# Exercise details:
Show all lines from the data that include the word "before".
START The data
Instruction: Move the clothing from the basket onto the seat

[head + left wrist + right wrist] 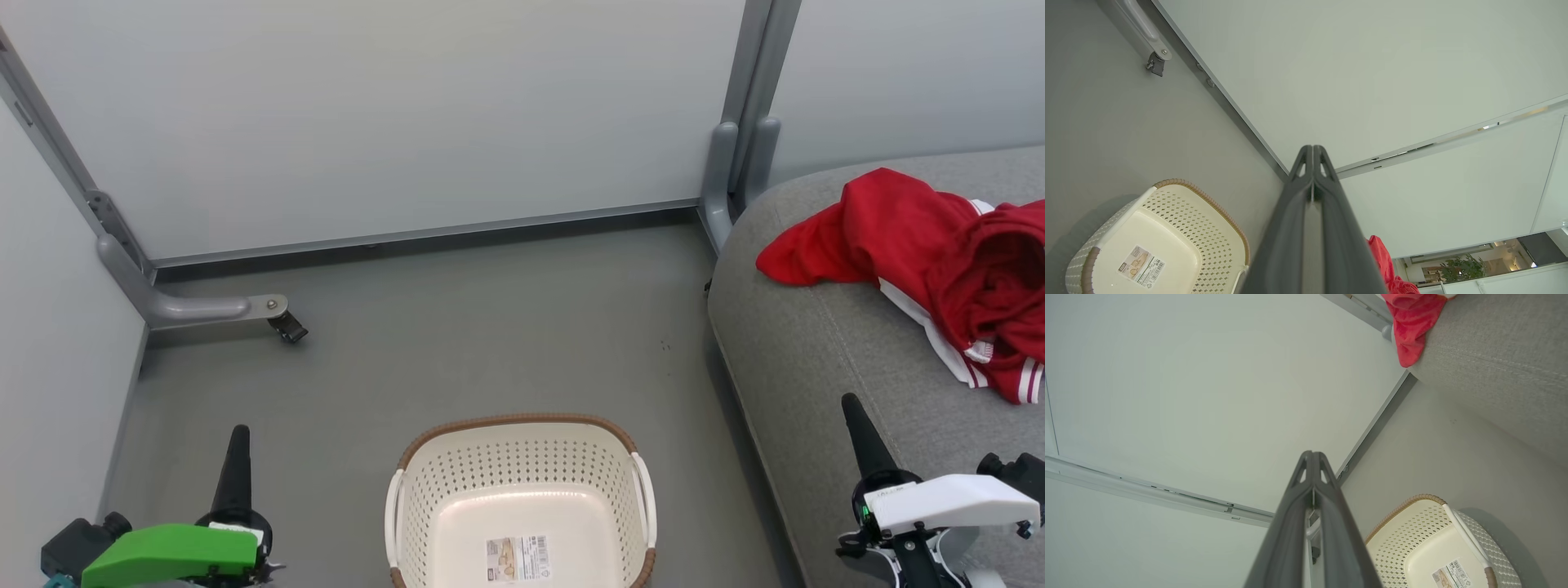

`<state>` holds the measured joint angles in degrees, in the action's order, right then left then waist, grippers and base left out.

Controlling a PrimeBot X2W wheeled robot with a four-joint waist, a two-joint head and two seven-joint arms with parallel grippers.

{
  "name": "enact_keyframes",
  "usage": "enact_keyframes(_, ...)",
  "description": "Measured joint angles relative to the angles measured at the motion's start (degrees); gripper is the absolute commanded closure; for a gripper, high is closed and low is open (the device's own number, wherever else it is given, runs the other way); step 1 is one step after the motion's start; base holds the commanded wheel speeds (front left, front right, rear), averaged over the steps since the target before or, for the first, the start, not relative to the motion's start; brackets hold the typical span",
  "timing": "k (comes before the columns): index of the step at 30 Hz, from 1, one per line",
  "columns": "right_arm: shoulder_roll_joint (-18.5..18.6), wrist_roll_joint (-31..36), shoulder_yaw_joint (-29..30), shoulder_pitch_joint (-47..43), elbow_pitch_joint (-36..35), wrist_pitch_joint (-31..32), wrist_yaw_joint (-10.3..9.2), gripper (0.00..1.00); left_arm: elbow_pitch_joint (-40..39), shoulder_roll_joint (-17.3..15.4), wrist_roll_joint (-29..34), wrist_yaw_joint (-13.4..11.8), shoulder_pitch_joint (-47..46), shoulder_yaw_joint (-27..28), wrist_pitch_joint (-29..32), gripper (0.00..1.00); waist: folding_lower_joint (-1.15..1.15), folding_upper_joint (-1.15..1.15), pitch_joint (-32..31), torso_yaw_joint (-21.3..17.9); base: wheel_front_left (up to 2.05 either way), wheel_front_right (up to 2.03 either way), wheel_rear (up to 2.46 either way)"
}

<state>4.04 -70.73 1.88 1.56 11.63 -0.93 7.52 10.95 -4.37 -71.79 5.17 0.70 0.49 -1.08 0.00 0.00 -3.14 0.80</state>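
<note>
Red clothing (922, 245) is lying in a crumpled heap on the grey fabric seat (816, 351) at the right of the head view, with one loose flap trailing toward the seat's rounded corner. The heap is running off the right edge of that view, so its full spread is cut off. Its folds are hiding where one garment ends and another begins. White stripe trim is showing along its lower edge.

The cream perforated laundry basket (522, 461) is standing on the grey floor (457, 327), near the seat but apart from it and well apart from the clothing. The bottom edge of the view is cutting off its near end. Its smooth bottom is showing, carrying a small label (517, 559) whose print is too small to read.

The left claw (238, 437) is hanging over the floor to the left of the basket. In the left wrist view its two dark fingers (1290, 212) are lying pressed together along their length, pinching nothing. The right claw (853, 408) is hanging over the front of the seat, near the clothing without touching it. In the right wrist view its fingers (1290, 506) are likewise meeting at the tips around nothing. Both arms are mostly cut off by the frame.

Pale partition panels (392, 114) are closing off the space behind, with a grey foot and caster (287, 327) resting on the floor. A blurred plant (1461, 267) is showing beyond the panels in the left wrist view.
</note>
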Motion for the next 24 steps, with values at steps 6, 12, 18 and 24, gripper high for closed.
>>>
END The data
# Your solution:
  "description": "Measured joint angles relative to the angles measured at the motion's start (degrees); gripper is the absolute commanded closure; for a gripper, high is closed and low is open (the device's own number, wherever else it is given, runs the other way); step 1 is one step after the motion's start; base holds the commanded wheel speeds (front left, front right, rear), averaged over the steps since the target before or, for the first, the start, not relative to the motion's start; brackets hold the typical span",
  "timing": "k (comes before the columns): index of the step at 30 Hz, from 1, one per line",

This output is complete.